Background
His father was a reformed pastor.
His father was a reformed pastor.
Mousson studied law at the Academy in Lausanne.
He was the first Chancellor of Switzerland from 1803 to 1830. He continued his studies at the University of Tübingen, where his obtained his doctorate in 1796. After the French invasion of Switzerland and the establishment of the Helvetic Republic, he took in January 1798 the position of deputy of Bursins in provisional meeting of the "Lemanischen Republic" in part and was its secretary.
The Directorate of the Helvetic Republic appointed Mousson in June 1798 to the post of Secretary-General.
In 1803, he was appointed private secretary to Landammann Louis d"Affry. That same year, at only 27 years of age, he was elected by the Diet Chancellor of the Confederation.
He was the first and youngest in Switzerland to reach this high office. Mousson was instrumental in the construction of the Federal Chancellery, the oldest permanent federal agency in Switzerland.
He remained in that position until his retirement in 1830, successively passing through the period of the Acting of Mediation (1803), as well as the Restoration.
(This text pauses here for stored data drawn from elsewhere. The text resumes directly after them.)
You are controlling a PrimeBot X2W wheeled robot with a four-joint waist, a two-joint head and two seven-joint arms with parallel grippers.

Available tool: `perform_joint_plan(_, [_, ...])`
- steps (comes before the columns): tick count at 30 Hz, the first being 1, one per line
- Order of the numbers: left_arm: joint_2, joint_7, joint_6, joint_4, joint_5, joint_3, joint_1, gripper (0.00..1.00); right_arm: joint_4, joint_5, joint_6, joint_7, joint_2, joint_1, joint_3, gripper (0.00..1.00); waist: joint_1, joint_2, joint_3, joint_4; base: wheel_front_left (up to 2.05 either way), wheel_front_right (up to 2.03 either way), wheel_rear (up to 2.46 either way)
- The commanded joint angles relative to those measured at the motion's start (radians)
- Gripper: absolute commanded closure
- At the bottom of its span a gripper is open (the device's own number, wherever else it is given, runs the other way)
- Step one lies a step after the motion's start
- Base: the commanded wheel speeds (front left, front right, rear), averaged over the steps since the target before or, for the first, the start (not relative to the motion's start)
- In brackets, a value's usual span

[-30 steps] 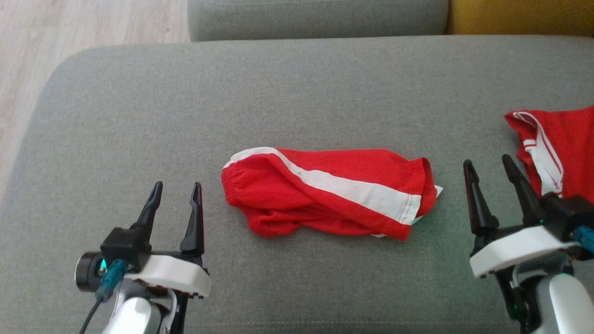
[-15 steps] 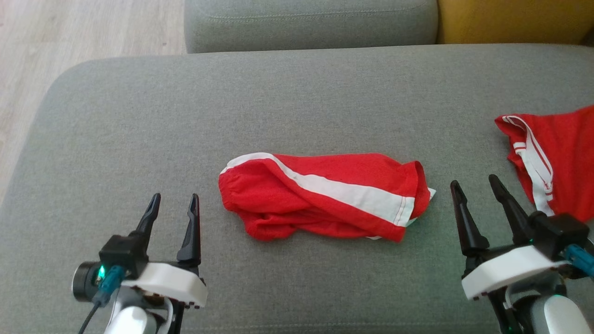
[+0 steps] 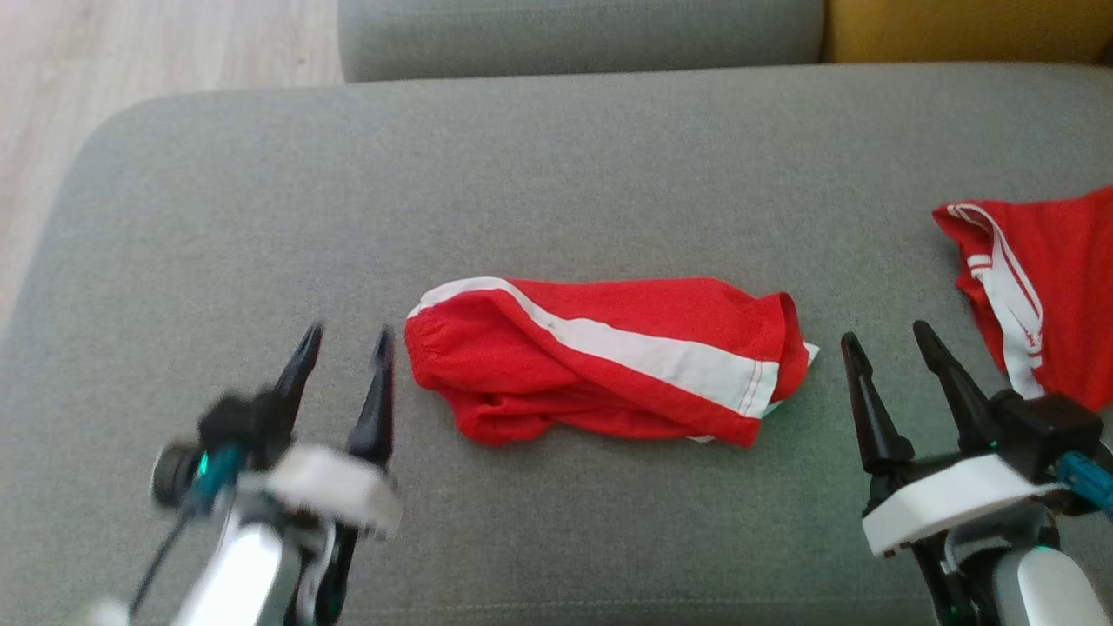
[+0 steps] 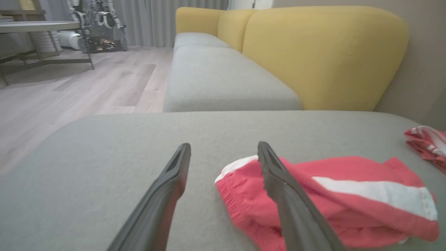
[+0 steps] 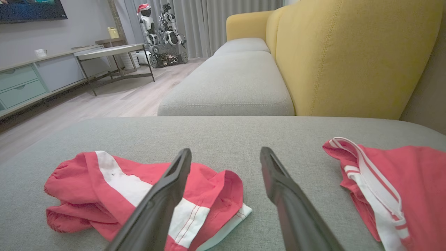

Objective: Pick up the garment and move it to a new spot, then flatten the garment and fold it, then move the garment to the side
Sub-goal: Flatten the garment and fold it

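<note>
We see the crumpled red fabric garment with a broad white stripe [image 3: 609,361] lying near the middle of the wide grey fabric sofa cushion [image 3: 556,174]. It stretches sideways, its gathered elastic end toward our left and its hemmed end toward our right. A white corner pokes out from under the hemmed end.

The left end effector [image 3: 349,330] hovers just beside the gathered end and is blurred in the head view. Its two dark fingers are apart with nothing between them. In the left wrist view one finger overlaps the garment's edge, though we cannot tell whether it touches the cloth.

The right end effector [image 3: 884,332] stands near the hemmed end with a strip of bare cushion between them, its fingers likewise spread and holding nothing. To its right, a second red garment with white trim [image 3: 1052,287] lies on the same cushion, well apart from the first. Beyond the cushion we see a yellow upholstered backrest [image 5: 348,59] and a pale wooden floor [image 3: 130,52].
</note>
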Motion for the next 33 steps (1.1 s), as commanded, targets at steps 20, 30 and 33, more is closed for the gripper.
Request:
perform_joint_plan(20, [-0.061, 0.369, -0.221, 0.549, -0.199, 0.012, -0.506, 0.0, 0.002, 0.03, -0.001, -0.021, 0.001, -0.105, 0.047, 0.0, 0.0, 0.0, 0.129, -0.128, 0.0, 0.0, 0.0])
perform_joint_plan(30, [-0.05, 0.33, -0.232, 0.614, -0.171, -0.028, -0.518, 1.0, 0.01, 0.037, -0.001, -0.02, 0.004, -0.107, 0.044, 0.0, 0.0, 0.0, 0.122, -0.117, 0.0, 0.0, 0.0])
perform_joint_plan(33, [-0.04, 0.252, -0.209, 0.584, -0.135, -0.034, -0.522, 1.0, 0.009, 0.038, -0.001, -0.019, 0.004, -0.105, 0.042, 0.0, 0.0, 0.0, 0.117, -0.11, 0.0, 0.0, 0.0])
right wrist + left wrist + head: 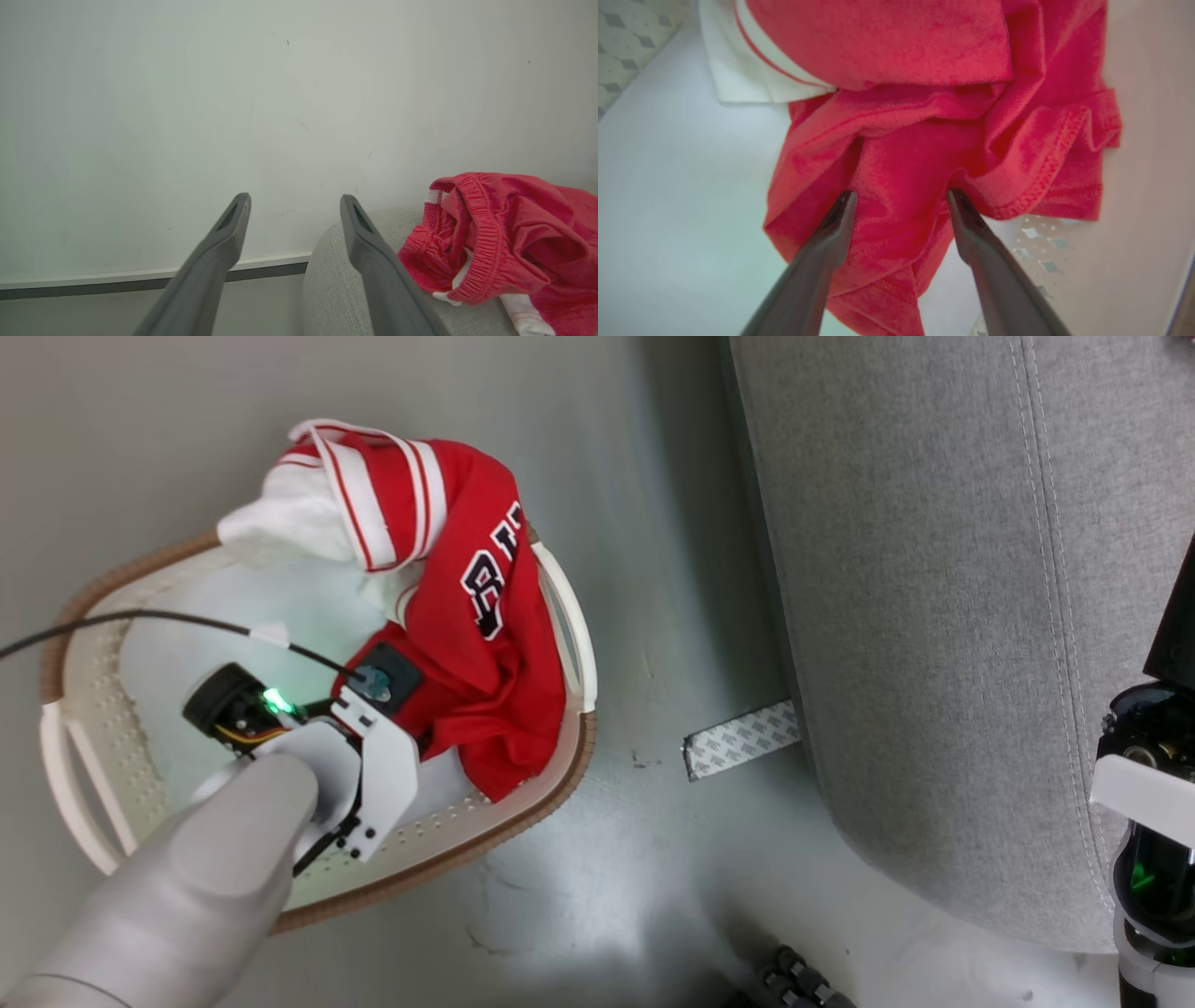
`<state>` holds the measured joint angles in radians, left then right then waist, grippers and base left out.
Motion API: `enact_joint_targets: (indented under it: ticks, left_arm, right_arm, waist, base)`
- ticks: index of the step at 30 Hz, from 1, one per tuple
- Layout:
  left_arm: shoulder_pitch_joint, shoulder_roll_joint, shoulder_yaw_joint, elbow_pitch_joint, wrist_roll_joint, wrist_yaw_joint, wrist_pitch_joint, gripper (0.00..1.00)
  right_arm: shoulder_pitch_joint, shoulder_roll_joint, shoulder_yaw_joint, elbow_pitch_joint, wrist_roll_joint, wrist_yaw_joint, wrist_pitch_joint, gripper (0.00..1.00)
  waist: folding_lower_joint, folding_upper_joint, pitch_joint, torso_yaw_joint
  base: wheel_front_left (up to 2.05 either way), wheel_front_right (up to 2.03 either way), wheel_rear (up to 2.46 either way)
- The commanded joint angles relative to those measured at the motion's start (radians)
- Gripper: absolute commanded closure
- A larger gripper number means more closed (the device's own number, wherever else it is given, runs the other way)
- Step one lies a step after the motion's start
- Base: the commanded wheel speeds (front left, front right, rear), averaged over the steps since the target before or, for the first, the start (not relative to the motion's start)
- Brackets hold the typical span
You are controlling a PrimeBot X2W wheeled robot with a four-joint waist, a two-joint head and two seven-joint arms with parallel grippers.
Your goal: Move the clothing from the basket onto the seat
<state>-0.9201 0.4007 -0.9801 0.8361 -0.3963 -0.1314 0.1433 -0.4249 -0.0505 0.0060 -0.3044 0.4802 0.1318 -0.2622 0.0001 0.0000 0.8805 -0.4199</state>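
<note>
– Red fabric between the fingers: is the left gripper (pixel 901 193) holding the jersey (pixel 476 644) already?
– Not that I can see. Its jaws stand wide apart, one fingertip (pixel 847 201) on either side of a raised fold, tips right at the cloth. I'd judge it is set that way so that closing gathers the fold and not one flat layer.
– Where does the jersey lie?
– In the basket (pixel 448 823), bunched against its far right wall and spilling over the rim there, with the striped cuff (pixel 373 495) uppermost. The near left part of the basket's bottom is bare, and the left arm (pixel 187 877) reaches in over that side.
– And the seat (pixel 934 616)?
– Near the basket, on the floor (pixel 653 859) to its right. A red garment (pixel 504 233) with an elastic waistband lies close to its rounded edge, so part of the clothing is across.
– The right gripper (pixel 294 198)?
– Spread and empty, hanging near the seat's edge beside that garment without touching it. It is probably parked clear of the left arm.
– Risk?
– Cloth draped over the rim may drag the light basket when it is lifted.
</note>
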Motion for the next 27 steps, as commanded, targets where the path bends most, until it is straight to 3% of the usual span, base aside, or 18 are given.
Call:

From September 1833 to January 1834, he was part of the arbitral tribunal that legally regulated the Basel Canton Separation. He then retired to Zurich where he continued to participate in federal political debate. During his career, he was appointed honorary citizen of Zurich (1816) and Bern (1821).
He was also awarded the Order of Saint Stephen of Hungary (1815) by Francis I, Emperor of Austria and the Red Eagle of Prussia (1817) by Friedrich Wilhelm IV, King of Prussia.
In 2012, he was honored in his hometown of Morges with a plaque bearing his name. Heinrich married Régula Dorothea von Wyss, daughter of David von Wyss, mayor of Zurich.
Heinrich would later serve as mayor of Zurich himself from 1840 to 1845, and subsequently as President of the Federal Diet.